School/department School of Chemistry
Faculty Faculty of Science


This unit develops the physical and theoretical chemistry given in CHEM 20190 to expand that essential base of physical chemistry into this more advanced level of study. The unit covers the main areas of the subject, covering physical chemistry of molecular systems as well as extended systems (nanoscience and soft matter). Specifically, advanced aspects of molecular structure and spectroscopy will be covered, as well as advanced topics in chemical kinetics e.g. reaction dynamics. For extended systems, the focus will be on molecular organization, and on soft matter and self-assembling systems.

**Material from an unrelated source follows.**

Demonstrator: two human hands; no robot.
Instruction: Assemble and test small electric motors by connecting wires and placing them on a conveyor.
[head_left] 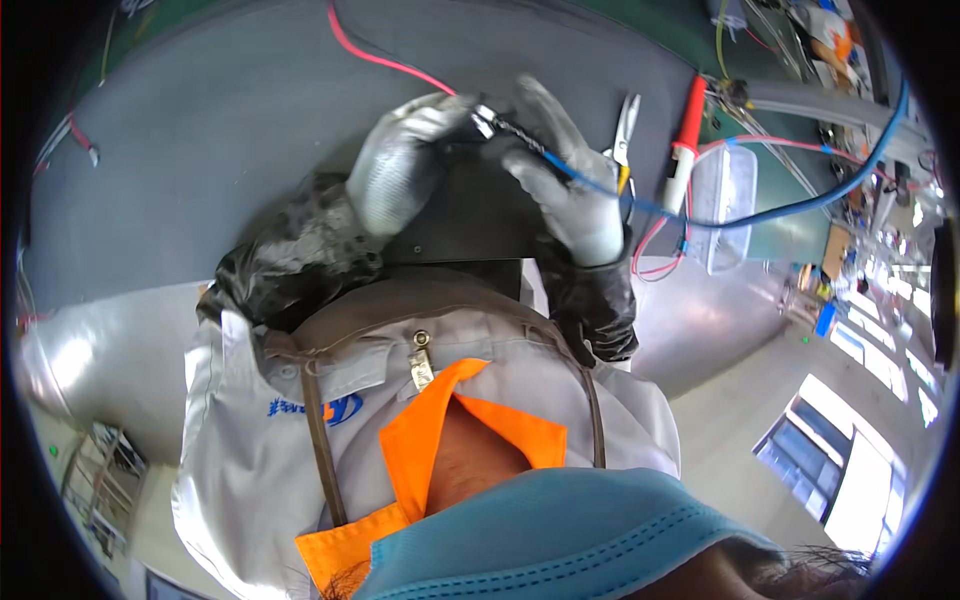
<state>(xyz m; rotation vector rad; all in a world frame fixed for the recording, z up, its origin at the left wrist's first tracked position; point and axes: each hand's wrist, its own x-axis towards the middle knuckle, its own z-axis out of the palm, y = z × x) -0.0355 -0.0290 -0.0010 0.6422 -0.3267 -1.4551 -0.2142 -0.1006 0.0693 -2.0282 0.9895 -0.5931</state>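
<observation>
My left hand, in a pale grey coated glove, closes its fingers on a small dark wire connector with a bright silvery part. From it a red wire runs up to the far edge. A dark twisted stretch of cable leaves its other side and passes into a blue cable, which crosses in front of my right hand and arcs to the far right. My right hand, gloved alike, is beside the cable, its thumb and fingers apart. Scissors lie just right of it.
The grey worktop spreads beneath my hands. Right of the scissors are a red-and-white handheld tool with a looped red cord and a clear plastic tray. Loose wires lie at the far left. Cluttered shelving stands at the upper right.
</observation>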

This unit aims to provide a deepening understanding and widening knowledge of the physical and theoretical chemistry of molecular systems, as well as systems beyond the molecule, e.g. nano-scale objects and self-assembled phases. The level is appropriate for a BSc student and will enable progress to even more advanced aspects in a variety of areas of physical chemistry. The implications of these ideas are illustrated with real world examples to set them in context and highlight their relevance in the modern scientific world. The unit aims to explore key aspects of new areas of chemistry which build upon and broaden concepts introduced in the second year.

Specific Topics:

• Advanced understanding of molecular spectroscopy

• Detailed understanding of the role of energy levels in statistical mechanics

• The link between potential energy surfaces, reaction dynamics and kinetics

• The role of energy transfer in gas phase and solution reactions

• The role of molecular structure and interactions in defining phase behaviour

• Kinetics of phase separation (e.g. nucleation theory)

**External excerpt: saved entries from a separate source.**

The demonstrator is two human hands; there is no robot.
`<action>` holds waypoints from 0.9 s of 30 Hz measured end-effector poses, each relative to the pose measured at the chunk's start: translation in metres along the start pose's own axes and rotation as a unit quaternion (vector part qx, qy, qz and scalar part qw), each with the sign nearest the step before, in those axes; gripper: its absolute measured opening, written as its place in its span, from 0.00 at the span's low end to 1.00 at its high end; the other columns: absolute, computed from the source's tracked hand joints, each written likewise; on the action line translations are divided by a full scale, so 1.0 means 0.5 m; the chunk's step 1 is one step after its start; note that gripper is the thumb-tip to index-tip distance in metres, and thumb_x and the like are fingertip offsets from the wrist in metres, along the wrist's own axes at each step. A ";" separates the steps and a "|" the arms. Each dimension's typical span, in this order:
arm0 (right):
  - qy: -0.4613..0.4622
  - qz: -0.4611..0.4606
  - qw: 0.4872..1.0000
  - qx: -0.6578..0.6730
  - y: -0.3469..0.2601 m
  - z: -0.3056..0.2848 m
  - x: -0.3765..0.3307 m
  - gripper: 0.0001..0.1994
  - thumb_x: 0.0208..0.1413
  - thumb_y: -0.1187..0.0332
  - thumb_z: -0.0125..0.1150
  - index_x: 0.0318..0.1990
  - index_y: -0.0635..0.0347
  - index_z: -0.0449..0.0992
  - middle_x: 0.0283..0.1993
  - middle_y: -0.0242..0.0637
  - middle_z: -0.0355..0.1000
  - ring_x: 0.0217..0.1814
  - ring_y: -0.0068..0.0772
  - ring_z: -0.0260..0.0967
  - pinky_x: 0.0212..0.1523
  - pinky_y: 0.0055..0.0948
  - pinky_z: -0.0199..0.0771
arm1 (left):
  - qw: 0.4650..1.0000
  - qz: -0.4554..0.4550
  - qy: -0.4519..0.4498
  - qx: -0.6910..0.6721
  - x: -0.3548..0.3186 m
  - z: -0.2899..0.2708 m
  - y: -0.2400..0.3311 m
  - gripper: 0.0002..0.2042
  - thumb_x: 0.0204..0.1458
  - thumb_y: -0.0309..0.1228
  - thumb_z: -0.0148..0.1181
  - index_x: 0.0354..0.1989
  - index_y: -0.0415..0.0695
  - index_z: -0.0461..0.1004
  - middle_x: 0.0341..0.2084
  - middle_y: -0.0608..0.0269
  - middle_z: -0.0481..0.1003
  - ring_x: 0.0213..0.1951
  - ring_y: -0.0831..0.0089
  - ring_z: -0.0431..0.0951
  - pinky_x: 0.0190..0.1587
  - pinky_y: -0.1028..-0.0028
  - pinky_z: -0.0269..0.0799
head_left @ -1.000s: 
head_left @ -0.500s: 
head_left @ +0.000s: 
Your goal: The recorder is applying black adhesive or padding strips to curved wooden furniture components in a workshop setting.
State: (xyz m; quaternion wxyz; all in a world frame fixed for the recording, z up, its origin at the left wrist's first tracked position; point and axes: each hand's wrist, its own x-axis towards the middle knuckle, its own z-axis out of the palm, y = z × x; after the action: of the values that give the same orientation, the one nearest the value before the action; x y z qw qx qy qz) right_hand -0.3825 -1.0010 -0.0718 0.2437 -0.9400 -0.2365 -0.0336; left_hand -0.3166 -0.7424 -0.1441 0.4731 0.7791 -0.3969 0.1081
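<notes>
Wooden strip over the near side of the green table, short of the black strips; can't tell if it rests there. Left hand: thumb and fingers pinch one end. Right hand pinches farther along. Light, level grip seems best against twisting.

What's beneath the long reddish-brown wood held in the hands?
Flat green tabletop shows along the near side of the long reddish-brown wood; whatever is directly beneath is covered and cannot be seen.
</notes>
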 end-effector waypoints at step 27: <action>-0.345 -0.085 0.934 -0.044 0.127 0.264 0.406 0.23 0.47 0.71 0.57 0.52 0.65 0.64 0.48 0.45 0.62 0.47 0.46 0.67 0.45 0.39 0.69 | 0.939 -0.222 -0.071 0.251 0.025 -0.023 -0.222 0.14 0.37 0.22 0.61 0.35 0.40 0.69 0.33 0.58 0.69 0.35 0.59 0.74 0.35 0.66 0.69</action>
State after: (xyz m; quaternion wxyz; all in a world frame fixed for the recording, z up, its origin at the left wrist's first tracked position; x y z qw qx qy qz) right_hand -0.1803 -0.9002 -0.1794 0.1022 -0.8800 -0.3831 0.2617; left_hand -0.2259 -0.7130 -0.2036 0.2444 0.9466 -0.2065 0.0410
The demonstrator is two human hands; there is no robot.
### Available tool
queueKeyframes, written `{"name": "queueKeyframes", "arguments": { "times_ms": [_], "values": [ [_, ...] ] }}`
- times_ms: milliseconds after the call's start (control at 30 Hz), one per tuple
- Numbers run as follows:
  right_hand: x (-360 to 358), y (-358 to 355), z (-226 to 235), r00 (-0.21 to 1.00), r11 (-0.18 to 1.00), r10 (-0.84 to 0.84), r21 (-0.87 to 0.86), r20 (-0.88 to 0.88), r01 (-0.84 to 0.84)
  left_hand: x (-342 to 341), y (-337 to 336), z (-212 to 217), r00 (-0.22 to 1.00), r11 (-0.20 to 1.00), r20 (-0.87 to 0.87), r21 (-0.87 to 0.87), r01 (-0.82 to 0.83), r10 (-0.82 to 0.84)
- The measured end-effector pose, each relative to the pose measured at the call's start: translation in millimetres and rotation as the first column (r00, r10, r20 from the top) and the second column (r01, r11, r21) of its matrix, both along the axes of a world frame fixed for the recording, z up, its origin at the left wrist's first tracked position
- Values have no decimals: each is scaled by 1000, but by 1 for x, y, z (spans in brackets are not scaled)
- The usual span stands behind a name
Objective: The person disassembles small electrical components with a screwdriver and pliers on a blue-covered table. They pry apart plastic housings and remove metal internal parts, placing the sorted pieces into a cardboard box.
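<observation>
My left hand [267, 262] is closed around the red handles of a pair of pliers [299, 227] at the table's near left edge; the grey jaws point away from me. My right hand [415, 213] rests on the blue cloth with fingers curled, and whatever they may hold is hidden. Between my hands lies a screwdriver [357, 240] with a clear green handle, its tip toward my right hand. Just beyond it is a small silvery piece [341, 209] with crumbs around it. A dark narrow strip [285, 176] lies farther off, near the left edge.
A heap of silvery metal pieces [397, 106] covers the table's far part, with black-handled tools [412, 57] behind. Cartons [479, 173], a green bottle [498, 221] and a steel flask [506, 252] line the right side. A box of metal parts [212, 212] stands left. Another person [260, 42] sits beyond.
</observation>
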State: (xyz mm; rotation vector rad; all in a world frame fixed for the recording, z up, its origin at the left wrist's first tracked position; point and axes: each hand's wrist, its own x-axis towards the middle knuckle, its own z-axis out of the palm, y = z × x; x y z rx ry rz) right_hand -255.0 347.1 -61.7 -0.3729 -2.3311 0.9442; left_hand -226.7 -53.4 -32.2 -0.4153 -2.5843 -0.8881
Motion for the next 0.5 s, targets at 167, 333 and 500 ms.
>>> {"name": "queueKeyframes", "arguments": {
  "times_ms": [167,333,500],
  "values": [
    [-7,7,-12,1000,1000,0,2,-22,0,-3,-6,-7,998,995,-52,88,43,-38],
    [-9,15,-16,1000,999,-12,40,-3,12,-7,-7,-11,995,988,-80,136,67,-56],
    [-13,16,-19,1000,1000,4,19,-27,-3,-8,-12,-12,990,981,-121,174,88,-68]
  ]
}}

• Properties of single molecules, melts and solutions of polymers

• Interactions between molecules and self-assembly

• Micelles, surfactant mesophases, and self-assembly at interfaces

Intended learning outcomes

At the end of the course students will be able to:

  • Predict properties of polymer chains using scaling arguments in polymer physics
  • Discuss the phase behaviour of small molecules and of C60, as well as the phase transition kinetics
  • Describe and predict the structure and dynamics of various states of matter, especially gases and liquids
  • Predict how the stability of colloidal systems depends on ion concentration, charge, polymer conformation, and intermolecular forces.
  • Identify the key molecular factors which determine the stability of colloidal and nanoscale systems
  • Predict the form of molecular and atomic spectra, and relate these to energy levels and other atomic and molecular properties.
  • Predict the rates of chemical reactions, and relate experimental measurements using molecular beam and laser spectroscopy methods to theoretical descriptions of reaction mechanisms.
  • Discuss the interactions and thermodynamics of molecular self-assembly

Teaching details

Teaching will be delivered through a combination of synchronous and asynchronous sessions, including lectures, workshops and independent study, supported by drop-in sessions, problem sheets and self-directed exercises. The Dynamic Laboratory Manual provides important e-learning resources in advance of workshop sessions. Pre-workshop online material will be provided to assist students with workshops.

Assessment Details

Students will assessed by one written exam at the end of the unit (summative 100%).


If this unit has a Resource List, you will normally find a link to it in the Blackboard area for the unit. Sometimes there will be a separate link for each weekly topic.

If you are unable to access a list through Blackboard, you can also find it via the Resource Lists homepage. Search for the list by the unit name or code (e.g. CHEM30006).